**YOUR INSTRUCTIONS:**
Reproduce the records exactly, but not the pictures.

====== THE INPUT

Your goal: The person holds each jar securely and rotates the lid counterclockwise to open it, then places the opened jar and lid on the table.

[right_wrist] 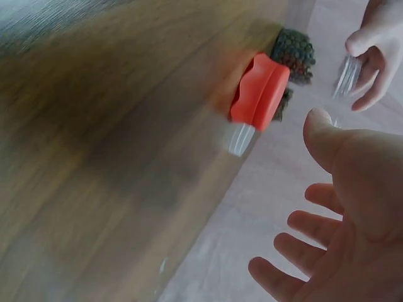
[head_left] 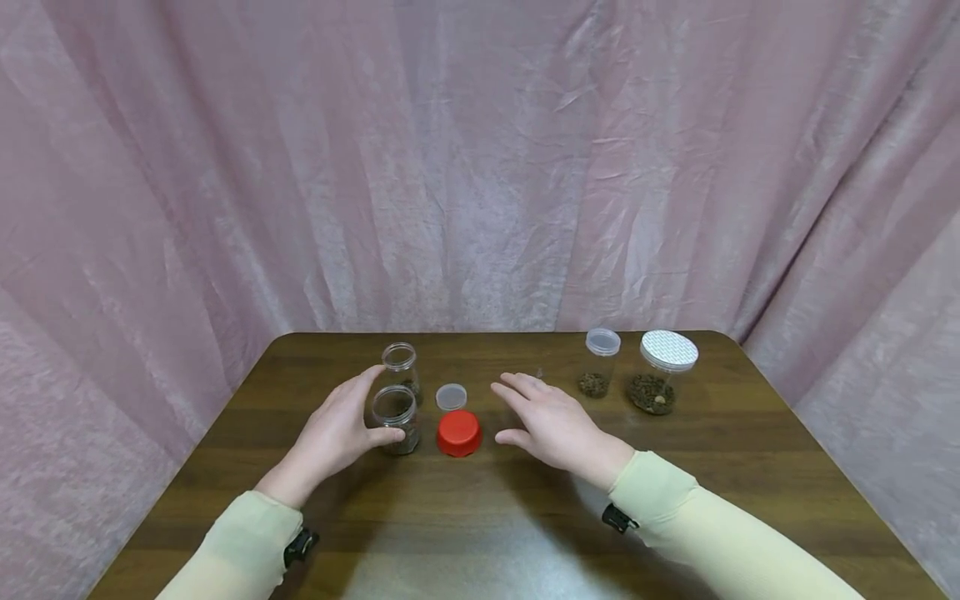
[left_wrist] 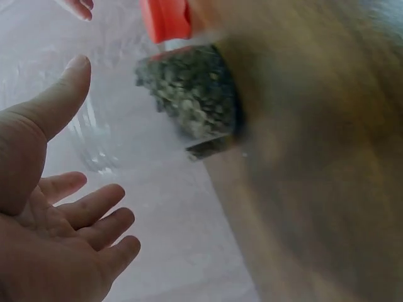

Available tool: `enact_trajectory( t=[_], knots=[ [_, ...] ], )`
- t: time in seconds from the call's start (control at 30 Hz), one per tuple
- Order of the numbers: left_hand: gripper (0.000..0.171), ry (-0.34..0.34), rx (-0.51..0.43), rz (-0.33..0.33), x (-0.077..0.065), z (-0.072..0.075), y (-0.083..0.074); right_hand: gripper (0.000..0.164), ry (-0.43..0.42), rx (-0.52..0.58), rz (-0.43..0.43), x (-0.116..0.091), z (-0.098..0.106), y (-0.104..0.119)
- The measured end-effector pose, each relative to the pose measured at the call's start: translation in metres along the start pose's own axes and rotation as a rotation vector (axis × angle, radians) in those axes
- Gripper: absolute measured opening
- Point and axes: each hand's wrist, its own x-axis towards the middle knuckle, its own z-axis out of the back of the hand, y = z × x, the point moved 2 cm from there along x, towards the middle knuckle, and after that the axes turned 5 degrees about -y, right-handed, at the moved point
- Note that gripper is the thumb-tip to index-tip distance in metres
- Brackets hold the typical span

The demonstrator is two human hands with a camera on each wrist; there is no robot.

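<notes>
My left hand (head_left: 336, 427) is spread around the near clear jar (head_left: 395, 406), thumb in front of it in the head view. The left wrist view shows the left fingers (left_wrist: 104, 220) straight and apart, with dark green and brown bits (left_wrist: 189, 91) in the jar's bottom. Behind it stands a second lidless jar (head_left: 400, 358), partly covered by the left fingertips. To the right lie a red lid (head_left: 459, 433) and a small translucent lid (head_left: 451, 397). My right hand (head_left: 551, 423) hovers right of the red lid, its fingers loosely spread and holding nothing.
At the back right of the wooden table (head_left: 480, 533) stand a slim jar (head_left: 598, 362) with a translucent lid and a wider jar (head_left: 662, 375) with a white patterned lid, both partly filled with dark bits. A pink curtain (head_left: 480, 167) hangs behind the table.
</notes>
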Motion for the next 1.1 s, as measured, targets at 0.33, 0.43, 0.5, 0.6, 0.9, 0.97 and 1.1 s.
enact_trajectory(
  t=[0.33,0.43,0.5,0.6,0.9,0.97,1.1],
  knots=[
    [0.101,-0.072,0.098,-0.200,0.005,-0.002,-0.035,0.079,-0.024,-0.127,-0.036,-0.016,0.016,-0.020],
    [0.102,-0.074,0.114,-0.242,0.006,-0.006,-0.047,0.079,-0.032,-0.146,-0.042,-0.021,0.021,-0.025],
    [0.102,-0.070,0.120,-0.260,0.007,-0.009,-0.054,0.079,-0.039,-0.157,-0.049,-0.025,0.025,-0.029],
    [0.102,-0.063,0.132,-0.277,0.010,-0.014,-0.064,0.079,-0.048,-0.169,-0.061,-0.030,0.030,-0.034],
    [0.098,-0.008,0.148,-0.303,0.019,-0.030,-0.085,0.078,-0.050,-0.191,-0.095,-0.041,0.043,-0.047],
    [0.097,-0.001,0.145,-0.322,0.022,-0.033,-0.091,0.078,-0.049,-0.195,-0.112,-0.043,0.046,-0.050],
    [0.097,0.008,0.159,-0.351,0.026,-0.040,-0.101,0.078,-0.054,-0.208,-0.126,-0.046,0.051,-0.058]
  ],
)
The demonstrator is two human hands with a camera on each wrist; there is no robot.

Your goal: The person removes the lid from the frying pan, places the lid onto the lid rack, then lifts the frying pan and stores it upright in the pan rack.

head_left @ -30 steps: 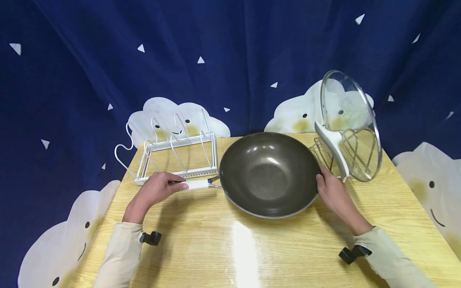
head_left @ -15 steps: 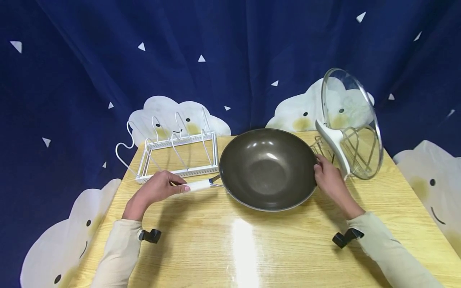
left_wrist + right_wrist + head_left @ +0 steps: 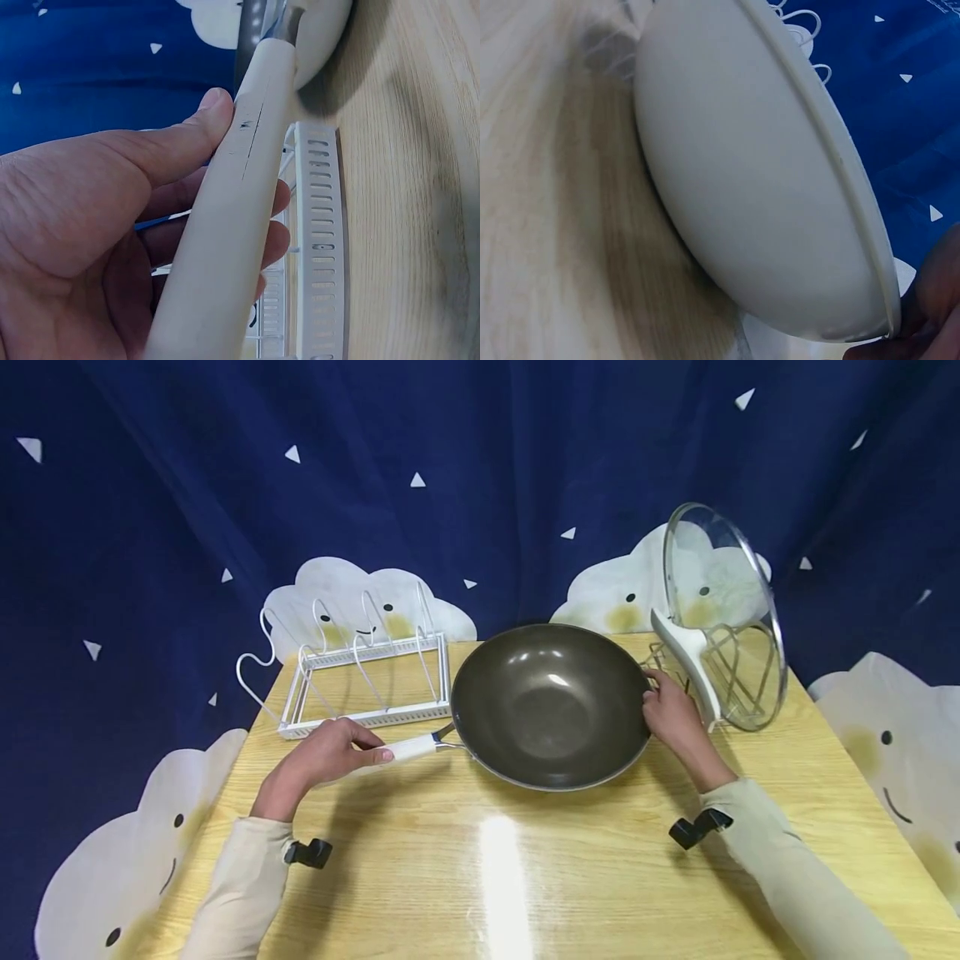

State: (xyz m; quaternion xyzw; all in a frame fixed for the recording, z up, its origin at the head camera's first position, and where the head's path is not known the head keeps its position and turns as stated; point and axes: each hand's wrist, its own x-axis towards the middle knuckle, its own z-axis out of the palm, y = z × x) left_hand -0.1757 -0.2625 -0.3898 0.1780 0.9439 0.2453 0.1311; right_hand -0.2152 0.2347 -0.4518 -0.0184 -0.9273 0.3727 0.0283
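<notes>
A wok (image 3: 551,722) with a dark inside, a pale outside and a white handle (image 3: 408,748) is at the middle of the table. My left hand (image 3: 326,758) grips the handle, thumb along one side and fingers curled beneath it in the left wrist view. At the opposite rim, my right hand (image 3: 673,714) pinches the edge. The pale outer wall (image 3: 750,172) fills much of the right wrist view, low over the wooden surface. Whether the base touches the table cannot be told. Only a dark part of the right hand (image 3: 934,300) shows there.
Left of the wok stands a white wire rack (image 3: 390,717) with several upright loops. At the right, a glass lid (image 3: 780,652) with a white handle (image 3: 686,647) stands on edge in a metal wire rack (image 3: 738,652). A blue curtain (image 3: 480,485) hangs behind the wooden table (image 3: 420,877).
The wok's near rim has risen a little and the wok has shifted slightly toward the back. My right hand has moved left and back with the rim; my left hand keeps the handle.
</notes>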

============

**COMPLETED TASK:**
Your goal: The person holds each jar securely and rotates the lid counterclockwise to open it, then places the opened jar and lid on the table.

[right_wrist] 
[head_left] 
[left_wrist] 

Available tool: `enact_trajectory( t=[_], knots=[ [_, ...] ], )`
- t: time in seconds from the call's start (control at 30 Hz), one per tuple
- Order of the numbers: left_hand: gripper (0.000..0.171), ry (-0.34..0.34), rx (-0.51..0.43), rz (-0.33..0.33), x (-0.077..0.065), z (-0.072..0.075), y (-0.083..0.074); right_hand: gripper (0.000..0.164), ry (-0.43..0.42), rx (-0.52..0.58), rz (-0.43..0.43), x (-0.116..0.091), z (-0.098..0.106), y (-0.104..0.119)
- The measured end-effector pose, each relative to the pose measured at the call's start: translation in metres along the start pose's own axes and rotation as a rotation vector (axis × angle, radians) in those axes
- Gripper: absolute measured opening
- Point and axes: each hand's wrist, its own x-axis towards the middle knuckle, its own z-axis out of the back of the hand, y = z × x, the point moved 2 cm from there along x, towards the middle knuckle, and after that the axes turned 5 degrees about -y, right-handed, at the moved point
- Note that gripper is the thumb-tip to index-tip distance in metres
- Brackets hold the typical span

The demonstrator is two human hands with a camera on each wrist; there is no robot.

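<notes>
My left hand (head_left: 336, 427) is spread around the near clear jar (head_left: 395, 406), thumb in front of it in the head view. The left wrist view shows the left fingers (left_wrist: 104, 220) straight and apart, with dark green and brown bits (left_wrist: 189, 91) in the jar's bottom. Behind it stands a second lidless jar (head_left: 400, 358), partly covered by the left fingertips. To the right lie a red lid (head_left: 459, 433) and a small translucent lid (head_left: 451, 397). My right hand (head_left: 551, 423) hovers right of the red lid, its fingers loosely spread and holding nothing.
At the back right of the wooden table (head_left: 480, 533) stand a slim jar (head_left: 598, 362) with a translucent lid and a wider jar (head_left: 662, 375) with a white patterned lid, both partly filled with dark bits. A pink curtain (head_left: 480, 167) hangs behind the table.
</notes>
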Motion for the next 1.1 s, as measured, targets at 0.33, 0.43, 0.5, 0.6, 0.9, 0.97 and 1.1 s.
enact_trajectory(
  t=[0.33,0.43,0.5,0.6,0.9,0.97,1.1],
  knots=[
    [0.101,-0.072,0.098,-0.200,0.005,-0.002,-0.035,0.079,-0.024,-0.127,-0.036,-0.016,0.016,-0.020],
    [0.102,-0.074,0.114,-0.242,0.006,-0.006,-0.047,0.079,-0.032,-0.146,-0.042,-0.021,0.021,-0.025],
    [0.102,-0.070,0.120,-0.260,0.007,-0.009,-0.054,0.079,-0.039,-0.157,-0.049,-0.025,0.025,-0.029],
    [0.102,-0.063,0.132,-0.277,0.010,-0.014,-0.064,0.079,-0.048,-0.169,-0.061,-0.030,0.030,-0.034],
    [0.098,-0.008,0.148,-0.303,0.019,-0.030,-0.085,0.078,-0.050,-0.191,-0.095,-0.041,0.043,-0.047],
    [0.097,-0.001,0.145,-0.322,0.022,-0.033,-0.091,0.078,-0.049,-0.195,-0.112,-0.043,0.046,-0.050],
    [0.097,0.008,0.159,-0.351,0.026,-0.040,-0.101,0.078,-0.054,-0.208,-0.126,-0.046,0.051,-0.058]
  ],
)
The demonstrator is two human hands with a camera on each wrist; there is no robot.

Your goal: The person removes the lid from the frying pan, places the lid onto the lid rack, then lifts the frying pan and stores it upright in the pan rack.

head_left @ -30 steps: 
head_left @ -15 steps: 
left_wrist + right_wrist + head_left @ +0 steps: 

State: (xyz m; quaternion xyzw; all in a frame fixed for the recording, z up, its origin at the head camera's first position, and where the head's path is not known the head keeps its position and turns as stated; point and axes: each hand's wrist, its own x-axis towards the middle knuckle, its own z-axis out of the palm, y = z × x) left_hand -0.1757 -0.2625 -0.3898 0.1780 0.9439 0.2453 0.1311; right_hand -0.2152 0.2347 -0.4518 -0.0184 -0.9273 0.3727 0.0283
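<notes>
A wok (image 3: 551,722) with a dark inside, a pale outside and a white handle (image 3: 408,748) is at the middle of the table. My left hand (image 3: 326,758) grips the handle, thumb along one side and fingers curled beneath it in the left wrist view. At the opposite rim, my right hand (image 3: 673,714) pinches the edge. The pale outer wall (image 3: 750,172) fills much of the right wrist view, low over the wooden surface. Whether the base touches the table cannot be told. Only a dark part of the right hand (image 3: 934,300) shows there.
Left of the wok stands a white wire rack (image 3: 390,717) with several upright loops. At the right, a glass lid (image 3: 780,652) with a white handle (image 3: 686,647) stands on edge in a metal wire rack (image 3: 738,652). A blue curtain (image 3: 480,485) hangs behind the wooden table (image 3: 420,877).
The wok's near rim has risen a little and the wok has shifted slightly toward the back. My right hand has moved left and back with the rim; my left hand keeps the handle.
</notes>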

This output requires nothing further.